EXERCISE AIM -> Pictures are not part of the copy; reproduce the remaining data exactly.

SUPPLIED DATA ->
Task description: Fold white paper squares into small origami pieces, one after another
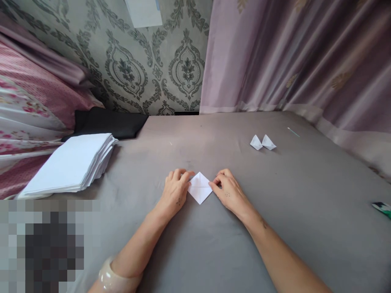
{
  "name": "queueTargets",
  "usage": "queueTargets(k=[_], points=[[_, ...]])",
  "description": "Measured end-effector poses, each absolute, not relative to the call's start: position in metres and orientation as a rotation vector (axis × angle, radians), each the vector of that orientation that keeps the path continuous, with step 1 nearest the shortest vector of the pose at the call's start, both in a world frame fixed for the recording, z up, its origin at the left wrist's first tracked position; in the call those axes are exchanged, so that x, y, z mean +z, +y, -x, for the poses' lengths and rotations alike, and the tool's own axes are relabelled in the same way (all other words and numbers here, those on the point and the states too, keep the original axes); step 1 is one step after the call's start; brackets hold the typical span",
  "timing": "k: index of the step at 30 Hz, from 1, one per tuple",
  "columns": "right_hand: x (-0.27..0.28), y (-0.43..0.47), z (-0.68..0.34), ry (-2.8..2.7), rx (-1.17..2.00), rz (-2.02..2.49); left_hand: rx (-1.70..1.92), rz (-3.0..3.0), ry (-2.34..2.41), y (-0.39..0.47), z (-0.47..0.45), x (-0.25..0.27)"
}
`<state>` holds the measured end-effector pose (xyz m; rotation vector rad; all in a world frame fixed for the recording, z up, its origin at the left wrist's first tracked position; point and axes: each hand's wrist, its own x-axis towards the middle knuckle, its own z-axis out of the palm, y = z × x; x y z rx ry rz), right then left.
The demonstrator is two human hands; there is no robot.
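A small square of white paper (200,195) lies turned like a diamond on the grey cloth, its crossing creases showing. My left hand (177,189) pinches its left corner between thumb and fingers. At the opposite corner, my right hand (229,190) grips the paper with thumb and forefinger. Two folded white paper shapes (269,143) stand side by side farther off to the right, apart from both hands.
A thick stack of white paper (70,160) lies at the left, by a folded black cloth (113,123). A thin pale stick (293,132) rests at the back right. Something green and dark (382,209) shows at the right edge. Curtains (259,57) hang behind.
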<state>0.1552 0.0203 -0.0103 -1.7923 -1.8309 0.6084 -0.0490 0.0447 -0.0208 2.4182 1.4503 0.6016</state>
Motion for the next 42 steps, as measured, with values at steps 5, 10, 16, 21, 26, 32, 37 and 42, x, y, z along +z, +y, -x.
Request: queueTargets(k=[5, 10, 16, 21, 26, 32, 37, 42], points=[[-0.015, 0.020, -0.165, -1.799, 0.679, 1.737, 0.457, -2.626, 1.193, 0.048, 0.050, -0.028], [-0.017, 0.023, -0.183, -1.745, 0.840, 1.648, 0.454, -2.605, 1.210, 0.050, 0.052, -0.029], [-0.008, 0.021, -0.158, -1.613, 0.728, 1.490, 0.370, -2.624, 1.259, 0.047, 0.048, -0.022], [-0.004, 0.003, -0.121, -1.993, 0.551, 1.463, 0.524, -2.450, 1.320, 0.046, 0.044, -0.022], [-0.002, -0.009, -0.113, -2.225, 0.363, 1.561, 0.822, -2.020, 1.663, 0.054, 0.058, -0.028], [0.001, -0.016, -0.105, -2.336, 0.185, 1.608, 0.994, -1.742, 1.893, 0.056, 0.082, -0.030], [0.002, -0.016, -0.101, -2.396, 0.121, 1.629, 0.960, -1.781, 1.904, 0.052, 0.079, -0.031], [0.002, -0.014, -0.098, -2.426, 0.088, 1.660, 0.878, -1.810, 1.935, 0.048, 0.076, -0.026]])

FINISHED EXERCISE ->
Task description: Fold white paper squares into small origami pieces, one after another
{
  "name": "queueTargets",
  "usage": "queueTargets(k=[_], points=[[_, ...]])",
  "description": "Measured end-effector poses, each absolute, not relative to the call's start: position in metres and orientation as a rotation vector (axis × angle, radians), each the vector of that orientation that keeps the path continuous, with step 1 nearest the shortest vector of the pose at the call's start, both in a world frame fixed for the recording, z up, its origin at the left wrist's first tracked position; in the call those axes are exchanged, so that x, y, z mean +z, +y, -x, for the poses' lengths and rotations alike, and the tool's own axes are relabelled in the same way (all other words and numbers here, those on the point and the states too, keep the original axes); step 1 is one step after the call's start; brackets hold the typical span",
  "timing": "k: index of the step at 30 Hz, from 1, one per tuple",
  "columns": "right_hand: x (-0.27..0.28), y (-0.43..0.47), z (-0.68..0.34), ry (-2.8..2.7), rx (-1.17..2.00), rz (-2.02..2.49); left_hand: rx (-1.70..1.92), rz (-3.0..3.0), ry (-2.34..2.41), y (-0.39..0.47), z (-0.47..0.45), x (-0.25..0.27)"
}
`<state>` holds the measured end-effector pose (xyz m; rotation vector rad; all in a world frame fixed for the recording, z up, its origin at the left wrist's first tracked position; point and axes: each hand's wrist, its own x-axis towards the middle knuckle, its own z-axis out of the palm, y = z × x; x y z rx ry rz), right then left.
The demonstrator is two human hands; there is no robot.
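A small square of white paper (200,195) lies turned like a diamond on the grey cloth, its crossing creases showing. My left hand (177,189) pinches its left corner between thumb and fingers. At the opposite corner, my right hand (229,190) grips the paper with thumb and forefinger. Two folded white paper shapes (269,143) stand side by side farther off to the right, apart from both hands.
A thick stack of white paper (70,160) lies at the left, by a folded black cloth (113,123). A thin pale stick (293,132) rests at the back right. Something green and dark (382,209) shows at the right edge. Curtains (259,57) hang behind.
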<state>0.1552 0.0203 -0.0103 -1.7923 -1.8309 0.6084 -0.0490 0.0447 -0.0208 2.4182 1.4503 0.6016</state>
Motion for the next 42 steps, as measured, with values at steps 5, 10, 16, 21, 26, 32, 37 and 42, x, y, z along +z, +y, -x.
Request: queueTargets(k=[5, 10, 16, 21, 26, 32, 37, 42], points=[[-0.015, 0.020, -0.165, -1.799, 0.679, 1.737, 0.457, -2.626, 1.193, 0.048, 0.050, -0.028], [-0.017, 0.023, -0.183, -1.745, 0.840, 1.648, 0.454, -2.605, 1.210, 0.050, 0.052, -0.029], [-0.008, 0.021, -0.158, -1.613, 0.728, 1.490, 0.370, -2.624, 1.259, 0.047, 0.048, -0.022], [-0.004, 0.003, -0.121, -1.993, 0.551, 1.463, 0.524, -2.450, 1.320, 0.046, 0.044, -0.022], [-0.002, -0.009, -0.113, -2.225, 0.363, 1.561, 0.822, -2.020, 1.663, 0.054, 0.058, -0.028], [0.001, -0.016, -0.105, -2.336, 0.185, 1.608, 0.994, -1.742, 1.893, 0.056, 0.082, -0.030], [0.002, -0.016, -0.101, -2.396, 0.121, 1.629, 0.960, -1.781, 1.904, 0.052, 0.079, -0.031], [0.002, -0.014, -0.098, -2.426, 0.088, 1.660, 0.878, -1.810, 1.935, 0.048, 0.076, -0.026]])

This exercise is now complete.